*** Opening Dataset extract ***

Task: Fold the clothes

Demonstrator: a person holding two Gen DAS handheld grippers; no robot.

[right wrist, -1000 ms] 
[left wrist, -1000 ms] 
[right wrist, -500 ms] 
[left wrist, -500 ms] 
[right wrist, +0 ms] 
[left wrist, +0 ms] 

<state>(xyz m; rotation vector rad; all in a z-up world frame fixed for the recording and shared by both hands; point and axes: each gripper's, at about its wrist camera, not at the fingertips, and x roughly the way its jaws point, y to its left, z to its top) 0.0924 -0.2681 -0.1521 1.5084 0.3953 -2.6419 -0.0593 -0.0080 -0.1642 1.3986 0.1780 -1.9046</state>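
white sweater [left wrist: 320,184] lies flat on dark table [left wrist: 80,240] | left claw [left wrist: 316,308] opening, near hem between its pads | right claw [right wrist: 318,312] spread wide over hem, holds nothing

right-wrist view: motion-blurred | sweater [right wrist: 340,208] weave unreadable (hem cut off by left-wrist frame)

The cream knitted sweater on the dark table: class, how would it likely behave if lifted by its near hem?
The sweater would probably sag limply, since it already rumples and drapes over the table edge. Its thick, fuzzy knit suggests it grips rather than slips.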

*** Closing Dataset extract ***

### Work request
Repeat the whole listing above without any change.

### Reply to the task
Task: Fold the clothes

Demonstrator: a person holding two Gen DAS handheld grippers; no robot.

[right wrist, -1000 ms] 
[left wrist, -1000 ms] 
[right wrist, -500 ms] 
[left wrist, -500 ms] 
[right wrist, +0 ms] 
[left wrist, +0 ms] 

<state>(xyz m; rotation vector rad; all in a z-up world frame fixed for the recording and shared by both hands; point and axes: each gripper's, at about its wrist camera, not at the fingertips, and x roughly the way its jaws point, y to its left, z to its top) 0.0924 -0.2681 -0.1521 1.5084 0.3953 -2.6419 -0.0593 -0.0080 -0.1642 1.3986 0.1780 -1.9046</state>
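white sweater [left wrist: 320,184] lies flat on dark table [left wrist: 80,240] | left claw [left wrist: 316,308] opening, near hem between its pads | right claw [right wrist: 318,312] spread wide over hem, holds nothing

right-wrist view: motion-blurred | sweater [right wrist: 340,208] weave unreadable (hem cut off by left-wrist frame)

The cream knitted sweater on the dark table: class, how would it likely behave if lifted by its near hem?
The sweater would probably sag limply, since it already rumples and drapes over the table edge. Its thick, fuzzy knit suggests it grips rather than slips.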

Nothing else belongs to this answer.